I considered this early on, but it seemed to me it didn't solve all the
problems I wanted solved. Those problems are:

1. Make catching accidental schema changes as a publisher easy.
2. Make catching mis-behaving publishers on the consuming side easy.
3. Make changing the schema a painless process for publishers and
   consumers.

Doing this would solve #1, but #2 and #3 are still a problem. As a
consumer, I can validate the JSON in a message matches the JSON schema
in the same message, but what does that get me? It doesn't seem any
different (on the consumer side) than just parsing the JSON outright and
trying to access whatever deserialized object I get.

In the current proposal, consumers don't interact with the JSON at all,
but with a higher-level Python API that gives publishers flexibility
when altering their on-the-wire format.

> 
> I would like to be able to parse any message I receive without some
> additional packages installed. If I am about to start listening to a new
> message type, I don't want to spend time to be looking up what i should
> install to make it work. It should just work. Requiring to have some
> packages with schemas installed on consumer and having to maintain them by
> the producer does not seem that great idea. Mainly because one of the
> raising requirements for fedmsg was that it should be made a generic
> messaging framework easily usable outside of Fedora Infrastructure. We
> should make it easy for anyone outside to be able to listen and understand
> our messages so that they can react to them. Needing to have some python
> packages installed (how are they going to be distributed PyPI + fedora ?)
> seems to be just an unnecessary hassle. So can we send a schema with each
> message as documentation and validation of the message itself?

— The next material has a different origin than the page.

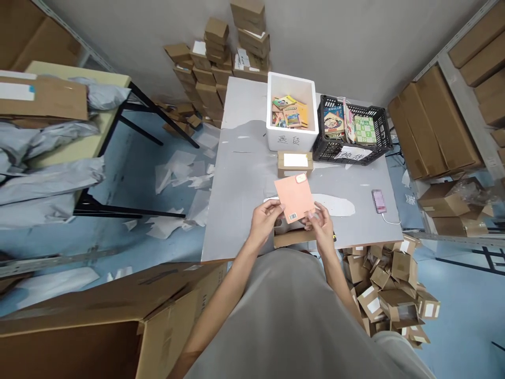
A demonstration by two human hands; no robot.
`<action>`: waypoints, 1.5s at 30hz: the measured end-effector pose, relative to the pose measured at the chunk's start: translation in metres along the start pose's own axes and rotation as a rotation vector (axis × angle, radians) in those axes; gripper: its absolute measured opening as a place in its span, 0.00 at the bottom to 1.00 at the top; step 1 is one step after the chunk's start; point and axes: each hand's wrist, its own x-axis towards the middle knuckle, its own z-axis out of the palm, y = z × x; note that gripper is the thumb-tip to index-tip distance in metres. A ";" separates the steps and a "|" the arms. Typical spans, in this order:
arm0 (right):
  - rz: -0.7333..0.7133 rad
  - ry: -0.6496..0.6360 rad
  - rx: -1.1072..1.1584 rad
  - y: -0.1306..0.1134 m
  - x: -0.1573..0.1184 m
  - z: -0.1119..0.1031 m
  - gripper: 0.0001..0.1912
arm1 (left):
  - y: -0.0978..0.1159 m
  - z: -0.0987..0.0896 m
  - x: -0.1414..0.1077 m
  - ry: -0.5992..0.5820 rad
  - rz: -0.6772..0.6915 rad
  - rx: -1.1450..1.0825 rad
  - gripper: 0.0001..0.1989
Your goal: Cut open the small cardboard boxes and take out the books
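Note:
Between my two hands is a thin pink booklet (294, 199), its barcode at the lower edge and a small label at the top right corner. My left hand (266, 220) pinches its lower left side. At the lower right corner, my right hand (321, 223) grips it with thumb and fingers. Below the booklet, close to my body, an opened cardboard box (294, 239) lies at the table edge, partly hidden by the booklet and hands. Just beyond the booklet sits a closed brown carton (281, 164) with a white label.
On the grey table (236, 179) stand a white foam box (290, 139) of booklets and a black crate (321, 150) of books. A phone (379, 201) with a cable lies at right. Discarded cartons (398, 300) pile on the floor; a big cardboard box (169, 326) stands left.

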 end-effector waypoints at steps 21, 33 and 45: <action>-0.144 0.002 -0.098 -0.021 0.011 0.001 0.18 | 0.025 0.077 -0.031 0.147 0.273 0.227 0.17; 0.065 -0.140 0.208 -0.014 0.033 -0.035 0.25 | -0.002 0.063 -0.035 0.175 0.003 0.036 0.27; 0.192 -0.286 0.387 0.011 0.034 -0.025 0.25 | 0.001 0.116 -0.073 0.168 0.449 0.410 0.12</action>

You can parse any message you receive without anything beyond a JSON
parsing library. You can do that now and you'll be able to do that after
the move. The problem with that is the JSON format might change. The
schema alone doesn't solve the problem of changing formats, it just
clearly documents what the message used to be and what it is now.

I'd love for this to just work and I'm up for any suggestions to make it
easier, but I do think we need to make sure any solution covers the
three problems stated above.

Finally, I do not want to create a generic messaging framework. I want
something small that makes a generic messaging framework very easy to
use for Fedora infrastructure specifically. I'm happy to help develop a
generic framework (like Pika) when necessary, but I don't want to be in
the business of authoring and maintaining a generic framework.

> 
> a) it will make our life easier
> 
> b) it will allow people outside of Fedora (that e.g. also don't tend to use
> python) to consume our messages easily
> 
> c) what if I am doing a ruby app, not python app, do I need then provide
> ruby schema as well as python schema? What if a consumer is a ruby app? We
> should only need to write a consumer and producer parts in different
> languages. The message schemes should not be bound to a particular
> language, otherwise we are just adding us more work when somebody wants to
> use the messaging system in another language than python.

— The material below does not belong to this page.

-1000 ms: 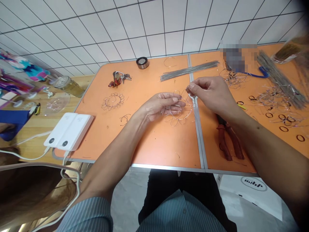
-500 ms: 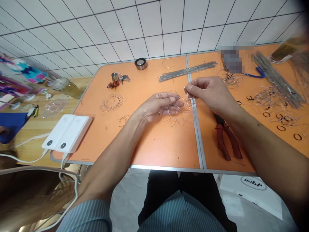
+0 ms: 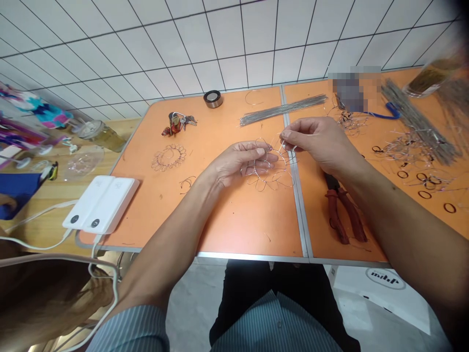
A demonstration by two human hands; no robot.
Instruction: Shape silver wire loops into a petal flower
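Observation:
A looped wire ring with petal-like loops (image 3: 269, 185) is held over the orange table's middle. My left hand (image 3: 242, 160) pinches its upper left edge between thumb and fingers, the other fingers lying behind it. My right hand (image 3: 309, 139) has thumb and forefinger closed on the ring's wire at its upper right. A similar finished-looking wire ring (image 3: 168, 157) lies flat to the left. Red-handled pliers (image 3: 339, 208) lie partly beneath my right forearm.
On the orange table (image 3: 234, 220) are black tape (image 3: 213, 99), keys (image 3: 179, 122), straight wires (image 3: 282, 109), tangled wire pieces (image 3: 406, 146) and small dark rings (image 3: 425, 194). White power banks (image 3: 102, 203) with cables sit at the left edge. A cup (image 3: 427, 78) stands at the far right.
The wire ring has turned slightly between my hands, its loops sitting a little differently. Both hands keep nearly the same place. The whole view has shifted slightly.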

I agree, and that's why I chose json-schema. A different language just
needs to wrap the schema in accessor functions. An alternative (and
something I wanted to propose longer term after the AMQP->ZMQ
transition) is to use something like protocol buffers rather than JSON.
The advantage there is a simplified schema format, it generally pushes
into a pattern of backwards compatibility (thus reducing the need for
a higher level API), and it auto-generates an object wrapper in many
languages. You still need to potentially implement wrappers for access
if you change the schema in a way that isn't additive, though.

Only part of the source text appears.